Who else do you guys think could be a steal in the 2nd round?


----------



## riehldeal (May 11, 2003)

Aaron Miles....he is actually my sleeper of the whole draft this year, i really want my blazers to pick him up for backup duty to sebastian


----------



## BagFullOTreez (Apr 6, 2003)

Im a big supporter of Julius Hodge. I see him sliping to the secound round and really make some teams pay for passing on him. He is a very multi dimensional player, with 4 years of experience in the NCAA. Also Nate Robinson obviously if he slips too.


----------



## MagnusPinus (Aug 27, 2003)

Stefano Mancinelli :yes:


----------



## Toxicity (Jul 21, 2004)

MagnusPinus said:


> Stefano Mancinelli :yes:


I agree with MagnusPinus. He could be a sleeper...
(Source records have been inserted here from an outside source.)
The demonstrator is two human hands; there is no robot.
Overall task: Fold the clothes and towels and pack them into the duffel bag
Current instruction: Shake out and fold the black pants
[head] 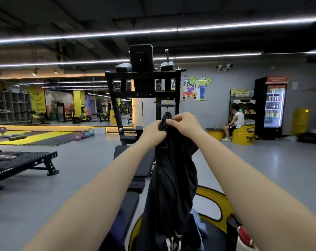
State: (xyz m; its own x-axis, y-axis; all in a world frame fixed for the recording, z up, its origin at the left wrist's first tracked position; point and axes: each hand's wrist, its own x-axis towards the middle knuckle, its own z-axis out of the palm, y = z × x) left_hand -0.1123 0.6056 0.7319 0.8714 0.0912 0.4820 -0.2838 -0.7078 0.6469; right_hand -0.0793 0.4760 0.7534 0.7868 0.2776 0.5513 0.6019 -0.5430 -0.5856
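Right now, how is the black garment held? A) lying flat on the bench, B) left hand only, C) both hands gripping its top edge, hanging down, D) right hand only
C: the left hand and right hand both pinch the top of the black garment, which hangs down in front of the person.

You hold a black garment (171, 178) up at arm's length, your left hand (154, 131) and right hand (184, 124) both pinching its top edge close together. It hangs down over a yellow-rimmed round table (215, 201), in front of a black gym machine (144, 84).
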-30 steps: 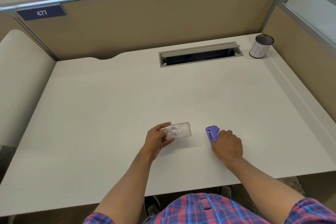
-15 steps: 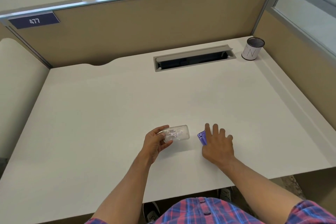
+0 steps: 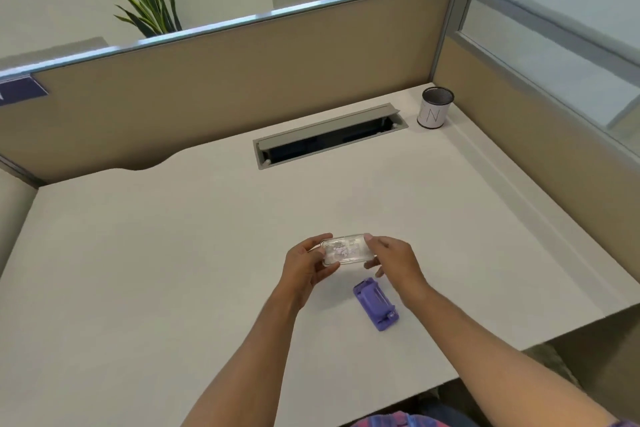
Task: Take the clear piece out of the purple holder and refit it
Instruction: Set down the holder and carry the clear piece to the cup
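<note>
The clear piece (image 3: 346, 251), a small transparent rectangular case with faint purple marks inside, is held a little above the desk between both hands. My left hand (image 3: 306, 267) grips its left end with thumb and fingers. My right hand (image 3: 393, 258) pinches its right end. The purple holder (image 3: 375, 303) lies flat on the white desk (image 3: 173, 270) just below and nearer to me than the clear piece, under my right wrist, with neither hand touching it.
A grey cable slot (image 3: 329, 135) with its lid up is cut into the desk at the back. A white pen cup with a dark mesh rim (image 3: 434, 108) stands at the back right corner. Tan partition walls (image 3: 242, 80) close the back and right sides.
My right hand has left the purple holder and come up to the right end of the clear piece. The holder now lies alone on the desk. The camera has tilted up.
</note>
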### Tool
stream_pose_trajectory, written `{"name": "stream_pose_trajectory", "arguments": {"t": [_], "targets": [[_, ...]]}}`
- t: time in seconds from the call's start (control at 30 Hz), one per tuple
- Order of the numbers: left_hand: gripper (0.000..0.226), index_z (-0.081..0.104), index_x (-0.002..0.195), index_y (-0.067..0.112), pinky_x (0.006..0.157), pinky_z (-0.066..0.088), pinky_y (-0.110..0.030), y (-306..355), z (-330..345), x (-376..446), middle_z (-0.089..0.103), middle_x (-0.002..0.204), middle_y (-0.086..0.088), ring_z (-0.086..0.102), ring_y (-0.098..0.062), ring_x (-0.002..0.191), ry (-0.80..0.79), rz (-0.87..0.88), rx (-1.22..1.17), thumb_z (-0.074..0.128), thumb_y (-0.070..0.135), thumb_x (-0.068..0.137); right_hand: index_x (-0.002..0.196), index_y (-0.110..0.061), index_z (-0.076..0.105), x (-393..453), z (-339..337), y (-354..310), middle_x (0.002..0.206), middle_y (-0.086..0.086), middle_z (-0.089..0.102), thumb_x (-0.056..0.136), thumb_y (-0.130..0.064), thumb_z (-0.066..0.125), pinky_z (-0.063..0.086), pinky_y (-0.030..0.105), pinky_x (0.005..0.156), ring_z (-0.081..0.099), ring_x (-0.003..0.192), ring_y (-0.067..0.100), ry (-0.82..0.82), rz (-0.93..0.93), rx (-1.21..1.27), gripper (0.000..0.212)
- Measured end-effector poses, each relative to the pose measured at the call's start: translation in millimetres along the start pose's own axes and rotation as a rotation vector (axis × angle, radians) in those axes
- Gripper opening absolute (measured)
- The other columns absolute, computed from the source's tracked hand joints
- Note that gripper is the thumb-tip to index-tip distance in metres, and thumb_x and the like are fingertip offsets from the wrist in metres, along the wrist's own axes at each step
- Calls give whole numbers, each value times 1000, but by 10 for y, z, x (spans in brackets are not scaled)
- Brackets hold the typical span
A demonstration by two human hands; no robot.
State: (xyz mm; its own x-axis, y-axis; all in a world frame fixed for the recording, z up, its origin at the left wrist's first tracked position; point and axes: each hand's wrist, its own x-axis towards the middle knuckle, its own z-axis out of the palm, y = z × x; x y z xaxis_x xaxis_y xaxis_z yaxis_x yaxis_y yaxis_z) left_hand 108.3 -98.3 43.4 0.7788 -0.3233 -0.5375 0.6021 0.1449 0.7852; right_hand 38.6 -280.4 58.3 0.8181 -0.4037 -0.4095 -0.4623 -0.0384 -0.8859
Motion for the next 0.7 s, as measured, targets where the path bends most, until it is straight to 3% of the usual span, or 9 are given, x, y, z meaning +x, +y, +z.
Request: {"name": "stream_pose_trajectory", "arguments": {"t": [0.2, 0.7], "targets": [[35, 73, 115, 5, 66, 63, -26, 233, 575, 444, 77, 100, -17, 77, -25, 83, -83, -1, 32, 47, -9, 97, 84, -8, 78, 373, -425, -122, 73, 8, 74, 96, -21, 67, 46, 28, 51, 64, 55, 15, 94, 25, 246, 21], [23, 73, 108, 7, 72, 63, -30, 811, 1868, 1645, 81, 93, -11, 79, -26, 86, -175, 86, 144, 52, 1, 100, 87, 1, 71, 1584, -1310, -528, 70, 13, 76, 87, -7, 72, 58, 24, 52, 73, 58, 21, 297, 96, 616, 8]]}}
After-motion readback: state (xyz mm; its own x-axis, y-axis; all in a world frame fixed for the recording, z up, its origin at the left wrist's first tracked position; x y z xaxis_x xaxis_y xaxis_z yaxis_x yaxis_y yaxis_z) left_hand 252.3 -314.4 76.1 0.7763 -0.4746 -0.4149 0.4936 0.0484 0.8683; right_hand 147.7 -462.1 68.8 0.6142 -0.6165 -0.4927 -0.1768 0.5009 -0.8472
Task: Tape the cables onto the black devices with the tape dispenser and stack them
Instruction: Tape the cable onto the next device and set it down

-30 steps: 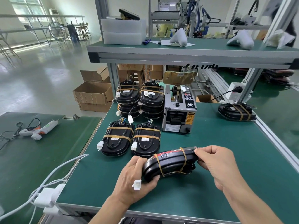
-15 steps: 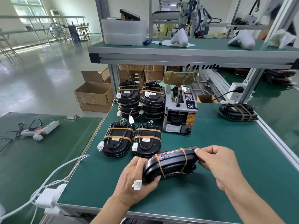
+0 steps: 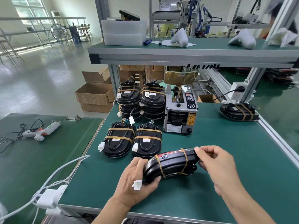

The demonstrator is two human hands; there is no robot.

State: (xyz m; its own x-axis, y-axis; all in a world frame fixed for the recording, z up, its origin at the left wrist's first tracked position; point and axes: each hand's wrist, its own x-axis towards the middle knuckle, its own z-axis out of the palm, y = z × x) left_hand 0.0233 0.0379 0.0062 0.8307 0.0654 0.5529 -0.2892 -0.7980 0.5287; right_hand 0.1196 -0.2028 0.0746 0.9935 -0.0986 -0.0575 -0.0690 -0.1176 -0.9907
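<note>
I hold a black device [image 3: 171, 164] on its edge just above the green table, two tan tape bands around it. My left hand [image 3: 137, 180] grips its left end, and the cable's white connector [image 3: 137, 185] lies across that hand's back. My right hand [image 3: 216, 164] pinches the device's right end. Two taped devices [image 3: 119, 140] [image 3: 148, 141] lie flat side by side just beyond. Behind them stand two stacks of taped devices [image 3: 128, 99] [image 3: 152, 101]. The grey tape dispenser [image 3: 180, 113] sits right of the stacks.
One more taped device [image 3: 239, 112] lies at the table's far right by a power strip [image 3: 237, 92]. A glue gun [image 3: 42, 131] and cables rest on the lower left bench. White adapters [image 3: 50, 196] hang at the table's left edge. An upper shelf [image 3: 178, 54] overhangs the back.
Both hands keep the same hold on the device; only the camera view shifted slightly.
</note>
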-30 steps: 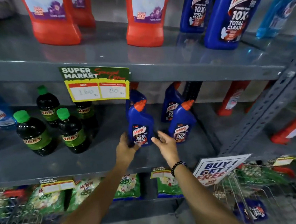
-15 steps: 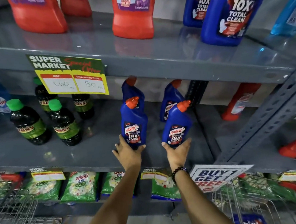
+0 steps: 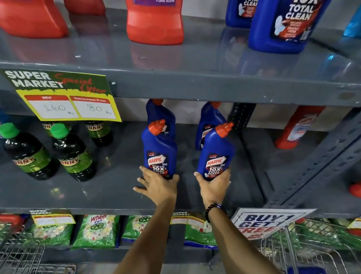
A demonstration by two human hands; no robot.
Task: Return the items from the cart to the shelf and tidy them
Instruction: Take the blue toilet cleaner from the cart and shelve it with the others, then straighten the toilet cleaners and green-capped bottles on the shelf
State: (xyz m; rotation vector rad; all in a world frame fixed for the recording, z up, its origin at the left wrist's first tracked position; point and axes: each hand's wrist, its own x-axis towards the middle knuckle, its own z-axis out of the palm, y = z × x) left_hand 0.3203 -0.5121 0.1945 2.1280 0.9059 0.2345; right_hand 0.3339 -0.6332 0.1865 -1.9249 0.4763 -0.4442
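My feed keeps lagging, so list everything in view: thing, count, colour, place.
Small Harpic plastic bottles: four, blue, orange caps, middle shelf, two rows.
Round Sunny bottles: four, dark, green caps, middle shelf left.
Large jugs: three, red, top shelf left.
Large Harpic jugs: two, blue, top shelf right.
Price sign: one, yellow-green, top shelf edge.
Wheel detergent packs: several, green, bottom shelf.
Wire cart: one, grey, lower right.
Left hand: at front-left Harpic base.
Right hand: holding front-right Harpic.

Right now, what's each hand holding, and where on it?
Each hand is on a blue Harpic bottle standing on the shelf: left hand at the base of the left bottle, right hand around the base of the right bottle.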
And if players like Kryapa and Monya (not too impressive) were selected in 2004 draft 1st round even Mancinelli could have similar chances... we'll see.


----------



## The Mad Viking (Jun 12, 2003)

Eddie Basden.


----------



## nbanoitall (May 21, 2004)

if Thompson doesnt go in the first than him. McGowan from Pepperdine.


----------



## rainman (Jul 15, 2002)

tre simmons,wash
nate robinson,wash
will conroy,wash
so i'm a homer, what can i say.


----------



## TucsonClip (Sep 2, 2002)

Bracey Wright and Salim Stoudamire


----------



## Blazer Freak (Jul 11, 2004)

Lawrence Roberts, Aaron Miles, Julius Hodge. A lot of good college players will be pushed into the second round, I hope my Blazers can get Gerald Green or CJ Miles and then get Roberts and Miles in the 2nd.


----------



## adarsh1 (May 28, 2003)

I think someone said it before but Aaron Miles is severely underrated


----------



## FSH (Aug 3, 2002)

Josh Pace


----------



## Bron_Melo_ROY (Apr 12, 2004)

adarsh1 said:


> I think someone said it before but Aaron Miles is severely underrated


Agreed


----------



## Ghost (Jun 21, 2002)

IMO Bracy Wright wont go into the draft with the horrible year he had this year. Some of my Sleepers are.

Aaron Miles
Danny Granger
Josh Pace
Quemont Greer
Cheavy Troutman


----------



## sheefo13 (Jul 13, 2002)

alan anderson
julius hodge
angelo gigli
wayne simien ( if dropps in the second round)


----------



## rebelsun (Nov 25, 2003)

If Danny Granger slips into the 2nd round, he'll be a huge steal. He really has no weaknesses.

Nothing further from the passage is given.